L'auteur du square de la butte Montmartre et des jardins du Champ-de-Mars, au pied de la Tour Eiffel, est un symbole de Paris et l'appel de ses descendants intervient alors que la capitale doit élire un nouveau maire les 23 et 30 mars.
Les Formigé ont écrit une lettre à la ministre de la Culture, Aurélie Filippetti, et au ministre de l'Ecologie, Philippe Martin, responsables de ce monument naturel inscrit à l'inventaire des monuments historiques, se disant déterminés "à aller en justice pour défendre l'intégrité de ce site exceptionnel".

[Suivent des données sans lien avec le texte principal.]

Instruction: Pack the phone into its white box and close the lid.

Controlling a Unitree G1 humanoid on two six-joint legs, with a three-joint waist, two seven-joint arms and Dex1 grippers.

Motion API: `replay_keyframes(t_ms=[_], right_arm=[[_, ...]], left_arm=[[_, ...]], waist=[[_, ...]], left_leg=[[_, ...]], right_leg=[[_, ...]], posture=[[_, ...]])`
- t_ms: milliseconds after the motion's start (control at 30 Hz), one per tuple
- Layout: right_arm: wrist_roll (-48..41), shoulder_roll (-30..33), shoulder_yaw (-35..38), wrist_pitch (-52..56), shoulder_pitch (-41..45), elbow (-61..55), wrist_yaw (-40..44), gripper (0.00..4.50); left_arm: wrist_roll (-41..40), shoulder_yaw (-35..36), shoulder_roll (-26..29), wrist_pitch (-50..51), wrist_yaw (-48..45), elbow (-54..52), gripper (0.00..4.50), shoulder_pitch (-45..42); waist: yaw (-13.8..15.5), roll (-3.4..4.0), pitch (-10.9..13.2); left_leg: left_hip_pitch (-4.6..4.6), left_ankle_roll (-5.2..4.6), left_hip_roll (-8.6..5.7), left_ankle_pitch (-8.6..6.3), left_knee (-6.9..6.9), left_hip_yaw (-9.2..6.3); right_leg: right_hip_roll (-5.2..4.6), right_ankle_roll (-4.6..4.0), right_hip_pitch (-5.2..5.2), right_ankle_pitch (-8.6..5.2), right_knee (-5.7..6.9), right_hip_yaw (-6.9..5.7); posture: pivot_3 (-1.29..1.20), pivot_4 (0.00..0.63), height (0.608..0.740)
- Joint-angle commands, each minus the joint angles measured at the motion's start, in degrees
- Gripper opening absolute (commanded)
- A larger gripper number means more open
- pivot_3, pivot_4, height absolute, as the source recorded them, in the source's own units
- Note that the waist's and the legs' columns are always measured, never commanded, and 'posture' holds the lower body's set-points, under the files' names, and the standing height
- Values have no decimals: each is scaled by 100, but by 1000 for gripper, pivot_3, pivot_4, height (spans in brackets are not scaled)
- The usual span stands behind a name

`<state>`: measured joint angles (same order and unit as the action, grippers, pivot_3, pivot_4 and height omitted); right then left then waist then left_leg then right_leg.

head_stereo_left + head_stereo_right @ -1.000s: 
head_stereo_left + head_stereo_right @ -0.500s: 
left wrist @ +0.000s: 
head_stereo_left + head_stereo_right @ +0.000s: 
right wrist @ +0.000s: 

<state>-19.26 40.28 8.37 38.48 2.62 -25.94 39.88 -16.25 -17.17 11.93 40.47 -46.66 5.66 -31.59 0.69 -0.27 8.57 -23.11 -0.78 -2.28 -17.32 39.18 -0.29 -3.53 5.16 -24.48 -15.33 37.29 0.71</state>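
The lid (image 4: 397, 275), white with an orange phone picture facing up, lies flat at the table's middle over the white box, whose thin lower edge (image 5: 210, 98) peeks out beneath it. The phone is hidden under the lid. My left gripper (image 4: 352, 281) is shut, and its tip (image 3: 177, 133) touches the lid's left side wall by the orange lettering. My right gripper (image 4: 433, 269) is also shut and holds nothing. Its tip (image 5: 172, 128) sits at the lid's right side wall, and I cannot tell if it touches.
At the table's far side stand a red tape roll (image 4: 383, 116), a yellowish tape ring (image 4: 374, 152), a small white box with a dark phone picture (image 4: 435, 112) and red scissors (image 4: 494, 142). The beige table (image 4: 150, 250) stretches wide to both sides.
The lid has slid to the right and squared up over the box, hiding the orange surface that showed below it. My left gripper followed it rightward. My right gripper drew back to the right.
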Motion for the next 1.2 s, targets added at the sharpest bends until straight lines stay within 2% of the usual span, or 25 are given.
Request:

Au ministère de la Culture on prend leur appel au sérieux, car les descendants pourraient attaquer en tant que gardiens du droit moral de l'oeuvre.
"Nous voulons rassurer les descendants de Formigé: nous n'allons pas porter atteinte à son oeuvre", déclare à l'AFP le directeur de la Fédération française de tennis (FFT) et de Roland-Garros, Gilbert Ysern, déterminé à réaliser le projet d'extension sur le Jardin des serres d'Auteuil d'ici à 2020.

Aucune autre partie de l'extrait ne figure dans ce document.